### WORK TO BE COMPLETED:
Each line in these records that contains "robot" counts once. Give the number only.

[Records drawn from a dataset]
++++++++++
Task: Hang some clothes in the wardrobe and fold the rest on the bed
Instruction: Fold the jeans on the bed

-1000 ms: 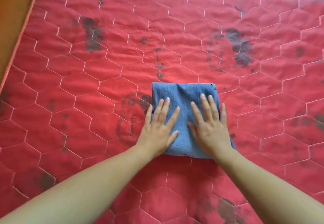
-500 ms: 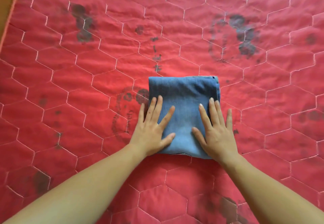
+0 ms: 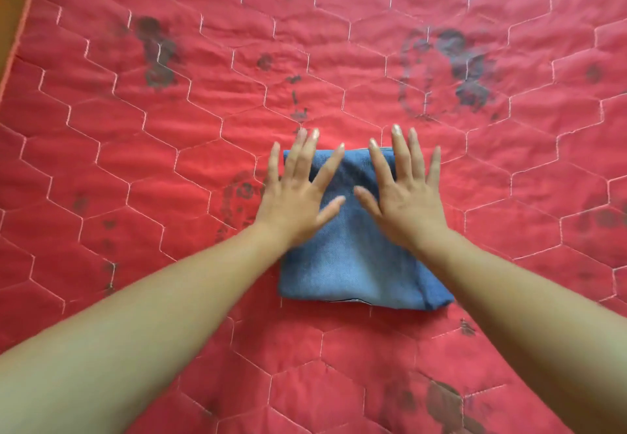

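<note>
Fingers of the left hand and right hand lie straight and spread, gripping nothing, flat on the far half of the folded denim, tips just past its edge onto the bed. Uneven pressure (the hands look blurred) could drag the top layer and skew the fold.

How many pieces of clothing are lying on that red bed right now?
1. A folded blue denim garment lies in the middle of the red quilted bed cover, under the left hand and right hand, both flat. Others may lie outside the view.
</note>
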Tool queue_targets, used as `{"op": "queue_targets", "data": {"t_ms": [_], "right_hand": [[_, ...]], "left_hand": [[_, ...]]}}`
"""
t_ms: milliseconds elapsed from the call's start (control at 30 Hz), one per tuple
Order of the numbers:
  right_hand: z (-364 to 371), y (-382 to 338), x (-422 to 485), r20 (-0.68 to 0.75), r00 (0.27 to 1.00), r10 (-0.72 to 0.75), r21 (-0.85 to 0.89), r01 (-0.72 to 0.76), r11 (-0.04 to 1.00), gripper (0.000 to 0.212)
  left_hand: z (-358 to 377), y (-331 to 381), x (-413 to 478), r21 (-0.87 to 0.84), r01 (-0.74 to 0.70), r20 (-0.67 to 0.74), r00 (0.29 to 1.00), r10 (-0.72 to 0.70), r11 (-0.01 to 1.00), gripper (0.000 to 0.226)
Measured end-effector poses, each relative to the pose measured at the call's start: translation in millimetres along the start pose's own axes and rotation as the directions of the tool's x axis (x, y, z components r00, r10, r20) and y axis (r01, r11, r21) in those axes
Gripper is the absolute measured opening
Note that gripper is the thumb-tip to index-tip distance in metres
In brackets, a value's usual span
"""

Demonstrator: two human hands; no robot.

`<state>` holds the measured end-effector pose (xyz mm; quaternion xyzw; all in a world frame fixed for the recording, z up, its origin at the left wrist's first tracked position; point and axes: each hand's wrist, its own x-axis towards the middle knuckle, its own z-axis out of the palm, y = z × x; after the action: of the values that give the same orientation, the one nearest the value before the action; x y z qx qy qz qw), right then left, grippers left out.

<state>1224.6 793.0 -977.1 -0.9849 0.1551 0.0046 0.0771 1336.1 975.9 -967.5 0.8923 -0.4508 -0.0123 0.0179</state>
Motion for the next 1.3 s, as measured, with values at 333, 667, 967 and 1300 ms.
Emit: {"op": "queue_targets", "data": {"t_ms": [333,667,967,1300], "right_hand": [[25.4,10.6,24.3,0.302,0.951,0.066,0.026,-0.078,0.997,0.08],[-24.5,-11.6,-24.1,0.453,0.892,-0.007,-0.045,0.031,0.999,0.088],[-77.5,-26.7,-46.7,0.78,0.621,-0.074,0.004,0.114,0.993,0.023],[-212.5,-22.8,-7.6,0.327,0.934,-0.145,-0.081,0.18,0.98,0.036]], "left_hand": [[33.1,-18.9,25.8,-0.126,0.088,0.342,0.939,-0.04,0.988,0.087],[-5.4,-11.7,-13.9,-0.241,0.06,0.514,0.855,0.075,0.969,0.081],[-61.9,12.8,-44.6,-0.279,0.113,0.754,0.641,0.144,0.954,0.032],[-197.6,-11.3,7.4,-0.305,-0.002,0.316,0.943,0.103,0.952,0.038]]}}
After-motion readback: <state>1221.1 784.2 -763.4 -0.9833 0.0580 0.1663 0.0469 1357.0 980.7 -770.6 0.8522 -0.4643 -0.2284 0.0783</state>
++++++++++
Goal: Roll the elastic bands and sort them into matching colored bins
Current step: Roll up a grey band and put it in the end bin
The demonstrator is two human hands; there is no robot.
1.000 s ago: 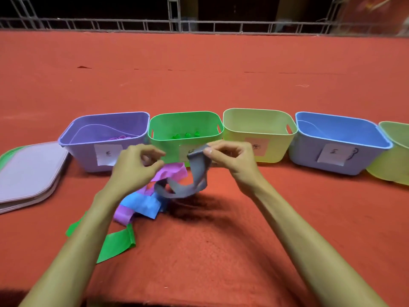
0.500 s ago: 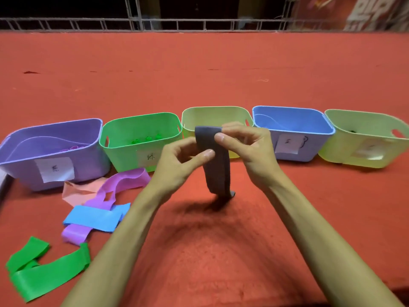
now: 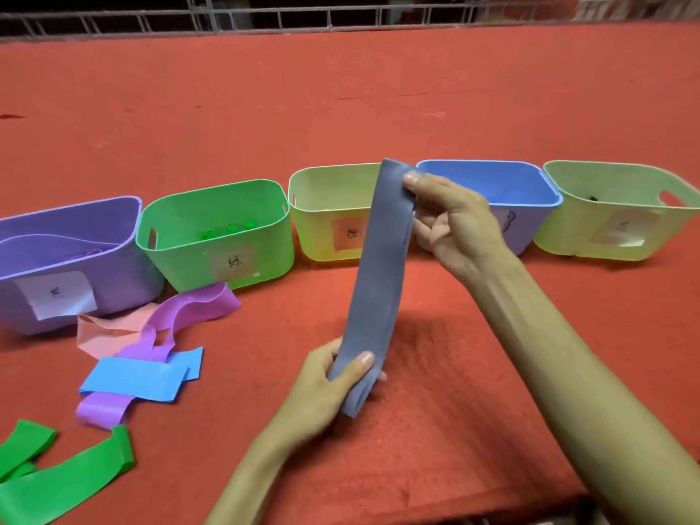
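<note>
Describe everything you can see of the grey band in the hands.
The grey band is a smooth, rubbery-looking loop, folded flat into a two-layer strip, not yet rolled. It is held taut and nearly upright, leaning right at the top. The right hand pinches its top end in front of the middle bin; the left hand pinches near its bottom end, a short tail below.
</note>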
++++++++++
### ANSWER TO THIS TASK:
2